Crime Library: Criminal Minds and Methods

Random Recreational Violence: Phoenix's Serial Shooters

The Most Dangerous Game

Richard Connell's famous 1924 short story "The Most Dangerous Game," a tale of a bored huntsman preying on shipwrecked sailors has been anthologized, translated and, acknowledged or not, served as the basic plot of dozens of motion pictures and television and radio episodes. Few stories form a more chilling example of art which life might fatally imitate.

Samuel Dieteman (l) and Dale Hausner
Samuel Dieteman (l) and Dale Hausner
A few years ago, though, two scrambling, troubled men in central Arizona did indeed embark upon a recapitulation of that bloody storyline.
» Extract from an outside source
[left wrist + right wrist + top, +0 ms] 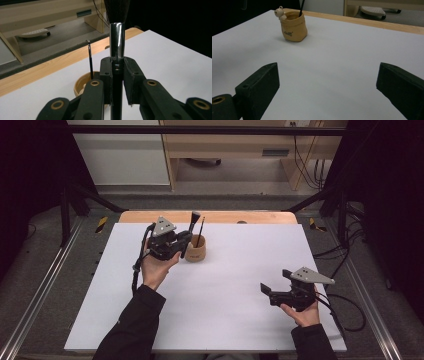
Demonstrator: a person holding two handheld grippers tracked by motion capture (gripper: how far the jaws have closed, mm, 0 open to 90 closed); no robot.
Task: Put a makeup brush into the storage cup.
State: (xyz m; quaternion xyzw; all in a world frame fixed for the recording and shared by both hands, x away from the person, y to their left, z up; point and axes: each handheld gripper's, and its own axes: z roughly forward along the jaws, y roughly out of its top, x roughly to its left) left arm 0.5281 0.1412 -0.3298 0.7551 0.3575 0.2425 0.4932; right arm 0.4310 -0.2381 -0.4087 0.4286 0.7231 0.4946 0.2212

Their lives were falling apart; they took refuge in a hunting game; their prey was human.

In 2005 and 2006, Dale Hausner and Samuel Dieteman, sometimes joined by Hausner's brother, turned drive-by shootings into sport, terrorizing the residents of Phoenix's suburbs. Even after their trials, exactly what led these "Serial Shooters" to their game of murder remains unclear, they themselves called their pastime "Random Recreational Violence."

They kept score. They followed the media's reports the way a fan might follow the sports pages. They took inspiration from the serial killers of the past. And they even seem to have found heady competition in their rivalry with another murderer operating during the same period, the Baseline Killer.